TO DO — What lines below hold the string "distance"? Copy them all.

DATA EXCERPTS —
^^^^^^^^

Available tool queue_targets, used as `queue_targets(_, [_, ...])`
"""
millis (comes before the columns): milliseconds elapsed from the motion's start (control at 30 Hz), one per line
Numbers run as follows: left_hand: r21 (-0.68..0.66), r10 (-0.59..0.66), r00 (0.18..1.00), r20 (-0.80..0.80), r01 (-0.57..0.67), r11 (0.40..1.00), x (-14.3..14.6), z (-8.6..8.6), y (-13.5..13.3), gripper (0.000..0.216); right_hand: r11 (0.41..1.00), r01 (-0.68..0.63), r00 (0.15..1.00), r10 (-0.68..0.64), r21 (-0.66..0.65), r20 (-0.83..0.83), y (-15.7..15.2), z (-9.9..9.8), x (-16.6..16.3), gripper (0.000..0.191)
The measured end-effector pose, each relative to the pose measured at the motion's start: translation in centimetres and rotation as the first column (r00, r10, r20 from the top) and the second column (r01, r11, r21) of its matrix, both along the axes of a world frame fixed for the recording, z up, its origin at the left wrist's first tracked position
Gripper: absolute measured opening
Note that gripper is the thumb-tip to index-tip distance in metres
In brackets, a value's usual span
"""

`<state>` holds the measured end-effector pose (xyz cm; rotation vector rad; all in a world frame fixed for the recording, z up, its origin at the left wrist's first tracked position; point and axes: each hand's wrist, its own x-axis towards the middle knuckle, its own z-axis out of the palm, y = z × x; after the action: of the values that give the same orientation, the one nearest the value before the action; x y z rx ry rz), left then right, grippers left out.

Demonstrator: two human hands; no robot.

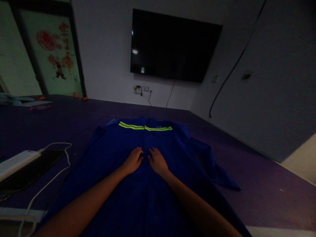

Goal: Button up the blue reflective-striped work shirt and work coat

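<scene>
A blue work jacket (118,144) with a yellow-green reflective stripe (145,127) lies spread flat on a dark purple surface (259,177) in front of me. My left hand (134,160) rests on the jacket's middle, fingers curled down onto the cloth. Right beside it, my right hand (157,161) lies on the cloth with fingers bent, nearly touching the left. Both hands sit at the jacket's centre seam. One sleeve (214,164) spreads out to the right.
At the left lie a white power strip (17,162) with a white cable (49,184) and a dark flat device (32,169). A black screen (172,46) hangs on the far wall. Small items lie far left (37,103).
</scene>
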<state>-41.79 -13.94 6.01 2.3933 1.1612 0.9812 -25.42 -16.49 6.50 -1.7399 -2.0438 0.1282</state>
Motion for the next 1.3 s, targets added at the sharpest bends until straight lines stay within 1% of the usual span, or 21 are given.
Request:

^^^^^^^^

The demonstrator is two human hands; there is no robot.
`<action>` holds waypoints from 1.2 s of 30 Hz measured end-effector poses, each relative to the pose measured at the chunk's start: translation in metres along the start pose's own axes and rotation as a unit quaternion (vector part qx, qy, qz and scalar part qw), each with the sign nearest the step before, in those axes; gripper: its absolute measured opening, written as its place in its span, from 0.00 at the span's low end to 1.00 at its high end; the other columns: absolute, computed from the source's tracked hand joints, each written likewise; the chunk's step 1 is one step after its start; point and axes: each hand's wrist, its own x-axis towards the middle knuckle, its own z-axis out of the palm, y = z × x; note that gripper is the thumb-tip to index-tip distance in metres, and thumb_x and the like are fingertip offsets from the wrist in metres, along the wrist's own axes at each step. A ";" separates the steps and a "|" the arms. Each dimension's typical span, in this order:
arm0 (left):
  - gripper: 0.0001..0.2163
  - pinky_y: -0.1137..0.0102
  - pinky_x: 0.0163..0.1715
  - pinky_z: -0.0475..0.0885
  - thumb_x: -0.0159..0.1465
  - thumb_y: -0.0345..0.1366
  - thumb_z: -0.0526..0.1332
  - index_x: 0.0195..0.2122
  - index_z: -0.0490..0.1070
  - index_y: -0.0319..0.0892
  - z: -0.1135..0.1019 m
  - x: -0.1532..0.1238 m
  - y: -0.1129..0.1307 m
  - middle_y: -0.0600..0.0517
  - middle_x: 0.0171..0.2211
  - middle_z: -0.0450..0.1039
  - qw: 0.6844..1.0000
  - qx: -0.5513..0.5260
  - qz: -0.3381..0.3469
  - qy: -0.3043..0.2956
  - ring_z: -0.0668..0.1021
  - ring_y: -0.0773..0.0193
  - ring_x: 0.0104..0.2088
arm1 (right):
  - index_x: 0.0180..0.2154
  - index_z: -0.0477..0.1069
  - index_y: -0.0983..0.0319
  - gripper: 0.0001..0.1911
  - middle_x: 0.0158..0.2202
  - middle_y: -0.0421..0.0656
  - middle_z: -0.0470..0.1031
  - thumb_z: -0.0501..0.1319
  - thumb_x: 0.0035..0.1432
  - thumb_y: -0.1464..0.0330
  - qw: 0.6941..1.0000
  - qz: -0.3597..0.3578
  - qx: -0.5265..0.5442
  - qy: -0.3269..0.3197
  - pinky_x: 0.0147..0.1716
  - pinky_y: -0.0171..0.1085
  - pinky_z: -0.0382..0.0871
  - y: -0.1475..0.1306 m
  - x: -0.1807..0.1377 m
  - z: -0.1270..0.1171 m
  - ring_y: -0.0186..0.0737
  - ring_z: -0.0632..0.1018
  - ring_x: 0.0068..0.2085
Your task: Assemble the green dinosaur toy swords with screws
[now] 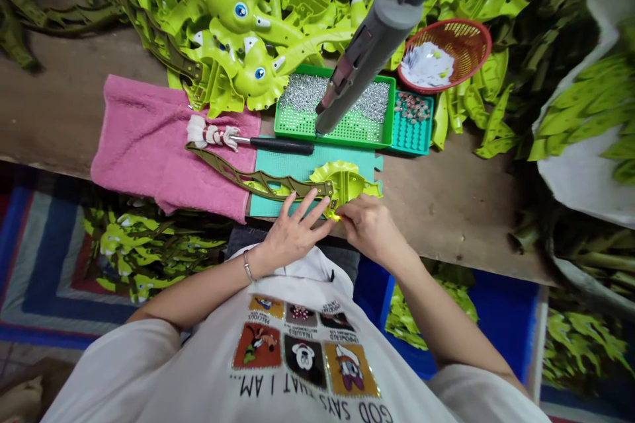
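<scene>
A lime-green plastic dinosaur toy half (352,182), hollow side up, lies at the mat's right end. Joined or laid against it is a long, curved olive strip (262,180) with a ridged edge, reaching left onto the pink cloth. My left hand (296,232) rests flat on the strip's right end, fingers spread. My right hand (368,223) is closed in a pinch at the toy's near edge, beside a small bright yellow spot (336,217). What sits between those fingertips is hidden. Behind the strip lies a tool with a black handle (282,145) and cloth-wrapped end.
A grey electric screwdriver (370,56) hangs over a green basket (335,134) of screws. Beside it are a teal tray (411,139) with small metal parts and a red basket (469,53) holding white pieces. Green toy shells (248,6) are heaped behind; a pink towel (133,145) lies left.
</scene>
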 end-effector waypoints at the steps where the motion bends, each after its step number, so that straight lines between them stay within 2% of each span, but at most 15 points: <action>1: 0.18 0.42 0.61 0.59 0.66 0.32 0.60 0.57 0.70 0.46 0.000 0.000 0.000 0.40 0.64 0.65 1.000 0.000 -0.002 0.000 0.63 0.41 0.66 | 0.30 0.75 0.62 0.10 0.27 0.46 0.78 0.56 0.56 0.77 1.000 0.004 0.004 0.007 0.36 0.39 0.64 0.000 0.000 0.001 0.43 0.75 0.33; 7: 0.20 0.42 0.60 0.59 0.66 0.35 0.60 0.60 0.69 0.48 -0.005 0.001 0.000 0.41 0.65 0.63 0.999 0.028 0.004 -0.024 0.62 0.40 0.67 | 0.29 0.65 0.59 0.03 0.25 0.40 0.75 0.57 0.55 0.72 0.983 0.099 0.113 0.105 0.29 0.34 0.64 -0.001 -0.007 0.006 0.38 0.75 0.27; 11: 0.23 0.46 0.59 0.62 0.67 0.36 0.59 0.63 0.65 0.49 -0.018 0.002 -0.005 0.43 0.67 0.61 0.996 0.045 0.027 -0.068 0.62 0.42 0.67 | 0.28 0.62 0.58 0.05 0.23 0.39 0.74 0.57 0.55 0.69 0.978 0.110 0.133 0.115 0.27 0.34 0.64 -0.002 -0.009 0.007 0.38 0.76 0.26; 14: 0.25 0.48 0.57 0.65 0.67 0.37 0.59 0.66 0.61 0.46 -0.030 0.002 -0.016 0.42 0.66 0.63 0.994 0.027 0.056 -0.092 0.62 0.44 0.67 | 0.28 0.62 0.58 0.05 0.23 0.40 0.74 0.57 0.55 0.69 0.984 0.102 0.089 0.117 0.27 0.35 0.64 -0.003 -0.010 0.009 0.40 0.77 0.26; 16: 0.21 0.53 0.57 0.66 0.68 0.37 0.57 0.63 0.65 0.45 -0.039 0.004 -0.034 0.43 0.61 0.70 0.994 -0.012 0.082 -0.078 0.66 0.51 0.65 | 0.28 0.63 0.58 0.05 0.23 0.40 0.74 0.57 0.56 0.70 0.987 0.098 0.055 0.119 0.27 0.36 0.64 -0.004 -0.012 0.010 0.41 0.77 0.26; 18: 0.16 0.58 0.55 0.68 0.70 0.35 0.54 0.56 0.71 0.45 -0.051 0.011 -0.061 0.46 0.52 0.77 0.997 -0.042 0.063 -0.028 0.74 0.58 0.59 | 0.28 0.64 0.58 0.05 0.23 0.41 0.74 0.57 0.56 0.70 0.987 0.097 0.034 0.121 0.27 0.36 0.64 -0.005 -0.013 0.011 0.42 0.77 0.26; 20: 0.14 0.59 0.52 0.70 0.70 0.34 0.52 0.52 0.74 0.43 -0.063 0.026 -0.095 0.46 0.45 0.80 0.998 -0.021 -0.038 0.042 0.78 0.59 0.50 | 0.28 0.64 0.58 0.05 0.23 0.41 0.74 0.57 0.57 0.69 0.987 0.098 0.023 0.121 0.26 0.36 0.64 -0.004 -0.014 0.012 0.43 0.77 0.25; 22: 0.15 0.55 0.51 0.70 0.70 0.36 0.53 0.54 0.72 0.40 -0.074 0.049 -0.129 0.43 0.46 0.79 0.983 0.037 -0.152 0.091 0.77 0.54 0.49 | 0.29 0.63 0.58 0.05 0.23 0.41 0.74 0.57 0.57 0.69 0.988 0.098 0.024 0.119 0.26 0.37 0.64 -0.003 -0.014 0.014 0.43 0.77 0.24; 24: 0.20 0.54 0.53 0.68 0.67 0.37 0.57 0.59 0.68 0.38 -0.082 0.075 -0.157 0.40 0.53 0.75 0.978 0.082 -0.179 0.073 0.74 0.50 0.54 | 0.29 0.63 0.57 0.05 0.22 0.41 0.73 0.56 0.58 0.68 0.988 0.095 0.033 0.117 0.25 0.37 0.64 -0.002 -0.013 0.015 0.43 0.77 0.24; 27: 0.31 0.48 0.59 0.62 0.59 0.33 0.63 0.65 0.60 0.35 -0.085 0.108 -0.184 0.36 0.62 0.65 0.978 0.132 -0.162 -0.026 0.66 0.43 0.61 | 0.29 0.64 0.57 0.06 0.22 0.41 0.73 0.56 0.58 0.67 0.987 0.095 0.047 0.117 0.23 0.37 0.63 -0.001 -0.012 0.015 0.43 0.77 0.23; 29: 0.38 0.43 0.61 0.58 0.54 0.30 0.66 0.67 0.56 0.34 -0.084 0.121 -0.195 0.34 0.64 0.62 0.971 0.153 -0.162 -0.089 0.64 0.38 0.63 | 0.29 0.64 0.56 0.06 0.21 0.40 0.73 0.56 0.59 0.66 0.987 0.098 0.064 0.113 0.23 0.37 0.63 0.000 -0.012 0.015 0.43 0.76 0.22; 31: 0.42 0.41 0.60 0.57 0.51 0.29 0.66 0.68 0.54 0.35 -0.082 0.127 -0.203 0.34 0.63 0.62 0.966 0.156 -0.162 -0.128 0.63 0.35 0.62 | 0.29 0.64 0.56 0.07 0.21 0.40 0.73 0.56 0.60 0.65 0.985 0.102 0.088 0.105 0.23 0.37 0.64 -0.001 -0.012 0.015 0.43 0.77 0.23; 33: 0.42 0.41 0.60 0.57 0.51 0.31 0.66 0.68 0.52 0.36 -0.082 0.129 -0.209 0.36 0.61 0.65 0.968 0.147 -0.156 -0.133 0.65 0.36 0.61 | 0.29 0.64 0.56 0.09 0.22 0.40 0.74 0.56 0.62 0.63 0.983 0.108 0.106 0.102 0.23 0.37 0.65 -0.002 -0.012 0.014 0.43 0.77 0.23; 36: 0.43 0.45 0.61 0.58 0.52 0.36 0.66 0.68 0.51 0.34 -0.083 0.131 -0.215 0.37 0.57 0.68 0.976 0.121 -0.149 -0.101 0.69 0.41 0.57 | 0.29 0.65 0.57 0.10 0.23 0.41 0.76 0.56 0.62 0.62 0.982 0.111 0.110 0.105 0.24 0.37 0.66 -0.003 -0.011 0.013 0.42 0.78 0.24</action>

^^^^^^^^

YOUR SOLUTION —
Note that gripper is the thumb-tip to index-tip distance in metres
`<action>` holds waypoints from 1.2 s of 30 Hz measured end-effector poses, each relative to the pose measured at the chunk's start: translation in metres along the start pose's own axes and rotation as a unit quaternion (vector part qx, qy, qz and scalar part qw), each with the sign nearest the step before, in those axes; gripper: its absolute measured opening, written as its place in its span, from 0.00 at the span's low end to 1.00 at its high end; the other columns: absolute, computed from the source's tracked hand joints, each written likewise; the chunk's step 1 is one step after its start; point and axes: each hand's wrist, its own x-axis towards the middle knuckle, its own z-axis out of the palm, y = z × x; note that gripper is the thumb-tip to index-tip distance in metres, and thumb_x and the like are fingertip offsets from the wrist in metres, along the wrist's own axes at each step. A ";" separates the steps and a "|" the arms. Each dimension's typical span, in this order:

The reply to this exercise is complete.